== Supplied data

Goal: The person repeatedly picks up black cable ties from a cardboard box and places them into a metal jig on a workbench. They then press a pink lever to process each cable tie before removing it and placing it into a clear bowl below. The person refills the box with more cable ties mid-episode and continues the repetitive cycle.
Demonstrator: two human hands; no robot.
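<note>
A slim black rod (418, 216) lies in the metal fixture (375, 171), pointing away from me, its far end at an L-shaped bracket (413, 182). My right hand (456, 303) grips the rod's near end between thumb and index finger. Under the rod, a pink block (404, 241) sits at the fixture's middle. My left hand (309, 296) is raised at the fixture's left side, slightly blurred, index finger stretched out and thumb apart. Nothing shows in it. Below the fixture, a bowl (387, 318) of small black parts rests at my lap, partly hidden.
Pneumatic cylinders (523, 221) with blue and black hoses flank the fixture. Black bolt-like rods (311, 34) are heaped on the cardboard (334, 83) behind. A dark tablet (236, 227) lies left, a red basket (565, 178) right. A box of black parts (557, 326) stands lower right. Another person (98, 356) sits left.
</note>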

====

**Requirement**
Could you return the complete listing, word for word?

**Response for this exercise**
Goal: The person repeatedly picks up black cable ties from a cardboard box and places them into a metal jig on a workbench. They then press a pink lever to process each cable tie before removing it and placing it into a clear bowl below. The person refills the box with more cable ties mid-episode and continues the repetitive cycle.
Demonstrator: two human hands; no robot.
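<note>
A slim black rod (418, 216) lies in the metal fixture (375, 171), pointing away from me, its far end at an L-shaped bracket (413, 182). My right hand (456, 303) grips the rod's near end between thumb and index finger. Under the rod, a pink block (404, 241) sits at the fixture's middle. My left hand (309, 296) is raised at the fixture's left side, slightly blurred, index finger stretched out and thumb apart. Nothing shows in it. Below the fixture, a bowl (387, 318) of small black parts rests at my lap, partly hidden.
Pneumatic cylinders (523, 221) with blue and black hoses flank the fixture. Black bolt-like rods (311, 34) are heaped on the cardboard (334, 83) behind. A dark tablet (236, 227) lies left, a red basket (565, 178) right. A box of black parts (557, 326) stands lower right. Another person (98, 356) sits left.
</note>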

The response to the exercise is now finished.